Copy out the lines below that hold the word "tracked".

Data below
━━━━━━━━━━

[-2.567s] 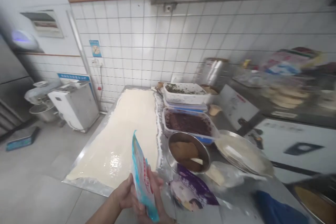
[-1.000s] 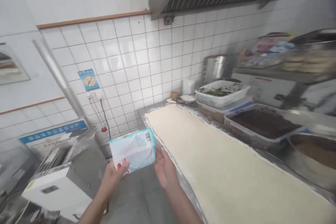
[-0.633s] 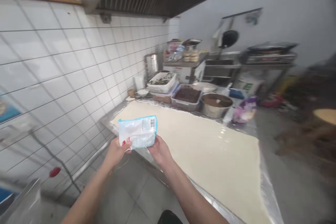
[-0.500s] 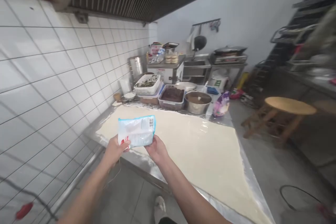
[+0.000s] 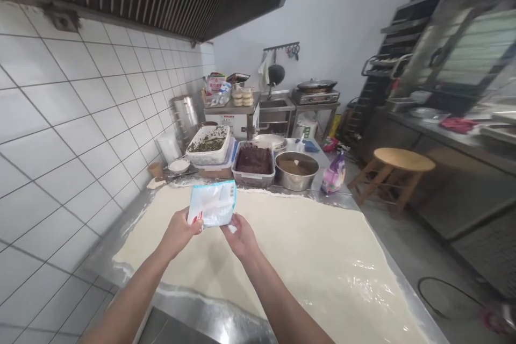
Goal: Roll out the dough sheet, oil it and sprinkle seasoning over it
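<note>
Between my two hands is a white plastic packet (image 5: 213,205) with blue edges, a barcode and a red mark; its contents are hidden. My left hand (image 5: 180,232) grips its left side, thumb on the front. At the lower right corner, my right hand (image 5: 242,236) holds the packet with bent fingers. Beneath them a large sheet of rolled dough (image 5: 306,242) covers much of the metal table (image 5: 193,314), its right part shiny. Past the dough stand a white tub of chopped greens (image 5: 208,145), a plastic box of dark paste (image 5: 253,161) and a steel bowl of brown filling (image 5: 297,169).
A purple bag (image 5: 334,174) stands at the table's far right corner. Near the tiled wall are a small white dish (image 5: 178,165) and a brown cup (image 5: 155,170). A wooden stool (image 5: 403,161) is on the floor at right. Above hangs a range hood (image 5: 161,0).
My view has swung right and moved nearer the table, so the packet and hands now sit over the dough. Both hands still hold the packet.
</note>
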Motion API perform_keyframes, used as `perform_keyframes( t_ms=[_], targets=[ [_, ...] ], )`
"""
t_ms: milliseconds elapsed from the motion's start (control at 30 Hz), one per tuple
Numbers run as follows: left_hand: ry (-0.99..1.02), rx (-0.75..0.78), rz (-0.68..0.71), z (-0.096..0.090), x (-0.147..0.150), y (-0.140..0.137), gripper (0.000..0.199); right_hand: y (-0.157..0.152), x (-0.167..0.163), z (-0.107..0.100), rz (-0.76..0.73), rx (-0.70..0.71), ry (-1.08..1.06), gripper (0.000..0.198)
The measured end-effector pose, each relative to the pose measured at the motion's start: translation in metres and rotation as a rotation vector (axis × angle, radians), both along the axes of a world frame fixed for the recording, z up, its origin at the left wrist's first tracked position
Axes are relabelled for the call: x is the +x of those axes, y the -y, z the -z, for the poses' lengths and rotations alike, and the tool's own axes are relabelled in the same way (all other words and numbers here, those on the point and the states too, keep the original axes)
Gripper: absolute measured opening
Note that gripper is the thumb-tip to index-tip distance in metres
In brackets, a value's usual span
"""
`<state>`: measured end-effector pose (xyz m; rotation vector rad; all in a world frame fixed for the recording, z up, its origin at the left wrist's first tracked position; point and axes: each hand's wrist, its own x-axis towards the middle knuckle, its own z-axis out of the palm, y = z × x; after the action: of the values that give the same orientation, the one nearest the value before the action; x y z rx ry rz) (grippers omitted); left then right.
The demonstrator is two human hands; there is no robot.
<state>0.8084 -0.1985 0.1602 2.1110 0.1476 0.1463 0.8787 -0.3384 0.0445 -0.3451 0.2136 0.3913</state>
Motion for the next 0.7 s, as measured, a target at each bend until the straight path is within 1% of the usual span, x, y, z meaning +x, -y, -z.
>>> perform_keyframes(
  t_ms=[100,167,267,400,467,567,633,700],
  targets=[
    [-0.026,-0.018,0.071,0.002,0.028,-0.009,0.019,-0.002,0.014,0.0,0.067,0.051,-0.083,0.007],
    [-0.048,-0.056,0.124,0.005,0.044,-0.016,0.021,-0.002,0.019,-0.003,0.14,0.05,-0.106,0.006],
    [-0.098,-0.16,0.192,0.01,0.065,-0.029,0.027,-0.005,0.018,-0.01,0.241,0.039,-0.13,0.005],
    [-0.187,-0.313,0.275,0.019,0.085,-0.051,0.032,-0.012,0.01,-0.019,0.349,0.018,-0.143,0.006],
    [-0.246,-0.427,0.293,0.027,0.091,-0.06,0.033,-0.016,0.006,-0.024,0.412,0.012,-0.155,0.008],
    [-0.349,-0.677,0.281,0.044,0.097,-0.061,0.033,-0.016,-0.002,-0.029,0.488,0.023,-0.125,0.006],
    [-0.436,-0.842,0.243,0.057,0.098,-0.052,0.028,-0.01,-0.01,-0.033,0.537,0.034,-0.091,0.008],
    [-0.547,-0.973,0.197,0.071,0.096,-0.035,0.021,0.0,-0.022,-0.036,0.617,0.038,-0.083,0.012]
  ],
)
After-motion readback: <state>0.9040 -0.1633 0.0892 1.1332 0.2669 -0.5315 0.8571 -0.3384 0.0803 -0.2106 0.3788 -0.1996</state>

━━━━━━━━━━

Response to this task
The measured end-effector pose, each relative to the pose measured at the motion's start: translation in metres and rotation as a rotation vector (axis × angle, radians), both along the axes of a world frame fixed for the recording, z up, its origin at the left wrist's first tracked position
`<state>`: measured end-effector pose (xyz m; rotation vector rad; all in a world frame fixed for the recording, z up, its origin at the left wrist's first tracked position; point and axes: each hand's wrist, its own x-axis towards the middle knuckle, its own z-axis out of the palm, y = z × x; after the action: of the values that give the same orientation, the one nearest the value before the action; x y z rx ry rz) (grippers omitted); left then right.

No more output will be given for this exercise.